The Securities and Exchange Commission was severely criticized for failing to seize multiple opportunities to stop Bernie Madoff before he swindled investors out of $65 billion, and the commission's reputation was further savaged by the financial crisis, when regulators were accused of being asleep at the switch. As accusations of ineptitude and failure to react to changing market forces continue to plague the SEC, it is fair to ask: Is the SEC relevant in today's increasingly fast, electronic markets?
Industry observers confirm that the SEC has made some evident (and other less manifest) strides since the financial crisis. But one former SEC employee who now works for another regulator says the SEC and other regulators were ill-prepared for the financial crisis.
"Firms and regulators didn't know who owed how much money, who was trading in what. You never knew who valued [derivatives] or how," according to the regulator, who spoke on the condition of anonymity. "There was also the problem of how firms could disclose the valuation of their income when their holdings change every day, every minute."
For regulators, including the SEC and the Commodities Futures Trading Commission, the market's absurd lack of transparency in areas such as derivatives, which was sorely exposed during the darkest days of the financial crisis, served as a wake-up call that they urgently needed to review both how the markets worked and how oversight of market players was conducted. As the markets become increasingly fast, one of the most immediate challenges they face is how to deal more effectively with the huge amounts of data that flood the markets every day.

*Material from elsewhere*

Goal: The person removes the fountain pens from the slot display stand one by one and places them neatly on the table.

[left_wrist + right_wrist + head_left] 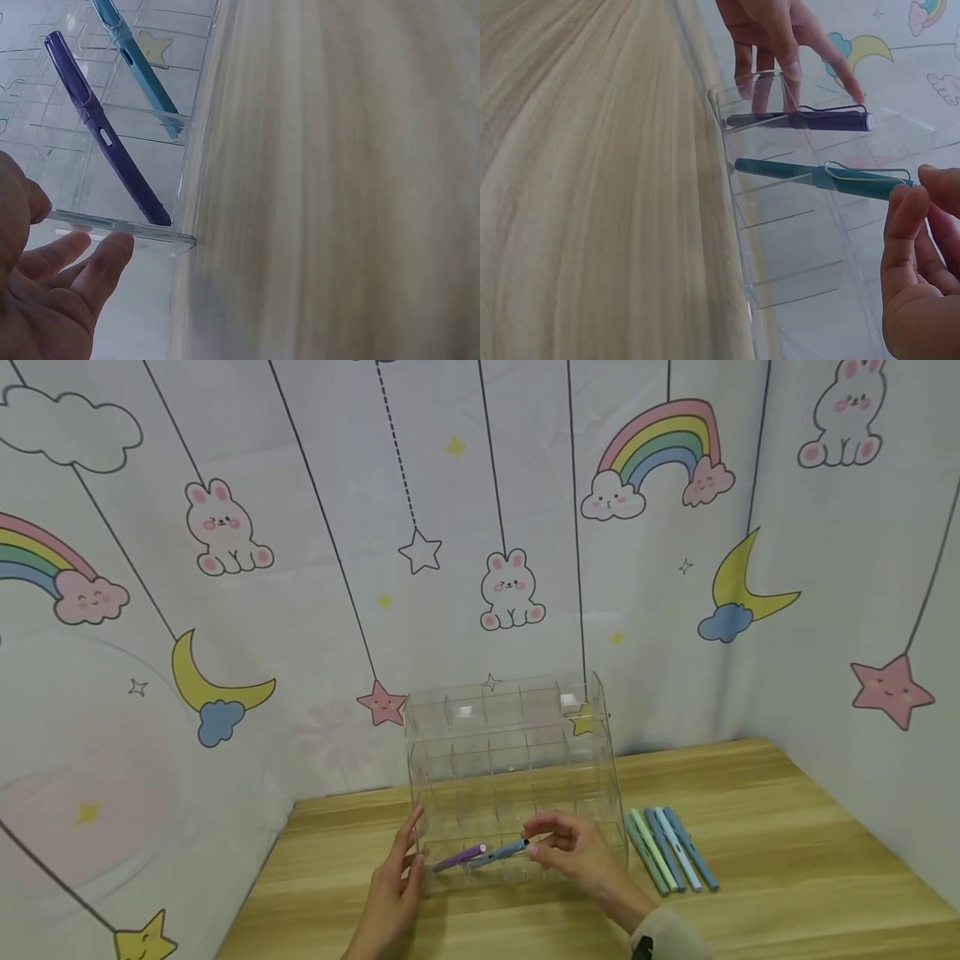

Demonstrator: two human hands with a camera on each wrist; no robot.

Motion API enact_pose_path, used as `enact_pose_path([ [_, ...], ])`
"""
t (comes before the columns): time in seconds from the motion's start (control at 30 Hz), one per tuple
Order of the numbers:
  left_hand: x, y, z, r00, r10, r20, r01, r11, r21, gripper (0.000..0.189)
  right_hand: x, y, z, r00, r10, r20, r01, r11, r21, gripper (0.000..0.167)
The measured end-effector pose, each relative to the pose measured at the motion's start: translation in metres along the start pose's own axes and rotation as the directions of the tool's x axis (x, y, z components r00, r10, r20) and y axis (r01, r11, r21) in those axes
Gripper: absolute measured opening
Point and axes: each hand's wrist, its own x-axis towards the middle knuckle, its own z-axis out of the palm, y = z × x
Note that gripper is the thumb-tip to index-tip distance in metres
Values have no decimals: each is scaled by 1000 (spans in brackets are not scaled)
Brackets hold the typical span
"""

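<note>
A clear tiered organizer [513, 768] with small compartments stands on the table. My right hand [573, 852] pinches the cap end of a blue pen [776, 171] between thumb and fingertips. That pen slants, its lower end inside a front-row compartment. Beside it a purple pen [112, 142] leans in the leftmost front compartment, its clip facing up. My left hand [393, 885] touches the organizer's left side panel with extended fingers, close to the purple pen. In the left wrist view, its fingertips [112, 251] rest against the panel's outer face.
Right of the organizer several capped pens [670, 850] in green and blue shades lie side by side on the wooden table [780, 835]. Behind stands a white curtain [315, 610] printed with rabbits, stars, moons and rainbows.
</note>
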Motion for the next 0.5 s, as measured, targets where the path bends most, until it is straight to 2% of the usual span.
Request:
enact_pose_path([
  [0.27,0,1,0,1000,-3,-6,3,1000,-3,73,0,5,5,1000,8,18,-7,999,-35,44],
  [0.5,0,1,0,1000,-12,-2,12,1000,-2,73,0,8,8,999,2,-33,-4,999,-49,40],
])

"We saw 10 to 15 billion rows of data from the peak of the crisis to August last year; in August last year, we saw 26 billion rows of data," FINRA EVP and chief technology officer Marty Colburn recalled during a panel discussion at the SIFMA Tech Forum in June. "You have to be able to ingest and process it for regulatory use."
Recognizing the urgent need to ramp up its technology, the CFTC created a data office and, in October 2011, hired Srinivas Bangarbale, the former head of application development at the SEC, as its new chief data officer. One year earlier, the SEC appointed Tom Bayer as its CIO; he reports to Jeff Heslop, who was named the agency's first-ever chief operating officer in 2010.
Following a review of the SEC by the Boston Consulting Group, Bayer created a steering committee to guide the way the regulator implements technology across the organization. "A lot of its work is to leapfrog what we already do," Bayer tells WS&T. "We try to look at the broader picture, how the financial markets are affected by changes in technology, and also how technology can improve the way we do work."
SEC Ramps Up Data Capabilities
Like other regulators, the SEC has beefed up its ability to ingest and analyze the data that floods the market on a daily basis -- and thanks to its new analytics technology, it has been able to more effectively pinpoint market abuses, Bayer reports. According to the CIO, he has been working with two Big Data experts -- Jeanne Ross from MIT and Barb Wixom from the University of Virginia -- to gain insights into emerging and evolving best practices in data analytics technology. "Their technology case studies cover a range of companies, and the information gives us a broader view of innovative practices across industries," Bayer says. "From a big data perspective, they inform us of how social media companies are analyzing their data. For example, Jeanne helped me understand the positive impact of 'gamification' on learning and business process."
Other regulators also have boosted their ability to ingest and analyze big data. According to FINRA's Colburn, the regulator has invested heavily in data warehouse appliances, which include integrated sets of servers, storage and operating systems. "Lately we have looked at Hadoop to process voluminous amounts of data and make it ready for regulatory use," he said at SIFMA.
Meanwhile, the SEC is about to deploy advanced market analytics that enable it to assess trading patterns within day-to-day market activity. The watchdog also recently developed and started using "aberrational performance analytics" for hedge funds, the SEC's Bayer notes. "It allows us to understand a particular hedge fund's performance and also the performance of the peer group that a hedge fund operates in, and that allows us to understand outliers," he explains. "And those outliers are then indicated as a potential risk, and that risk is then investigated through the Office of Compliance Inspections and Examinations, OCIE, and also the Enforcement Division. They do further analytics on the performance, and that way we're able to find people who are outliers. And we have done that several times in the last year."
To more effectively analyze the data that comes in, and to better present the SEC's cases to prosecutors, Bayer says, he also has begun to implement data visualization technologies at the commission. As such, the regulator now has the ability to intake phone records and other data that previously would have been handled by an individual who would have had to manually review phone records over a 10 or 12 month period, according to Bayer. Now, "Within minutes we're able to analyze phone record data to understand links between various parties, and also to display those links visually to a jury and a prosecutor, which is very powerful," Bayer relates. "We can crunch a lot of data and produce an output that is visual in nature and allows a jury or prosecutor to understand if there's a linkage between a particular phone number at a party's location and who they have been calling and what the links are to insider trading and other matters under investigation."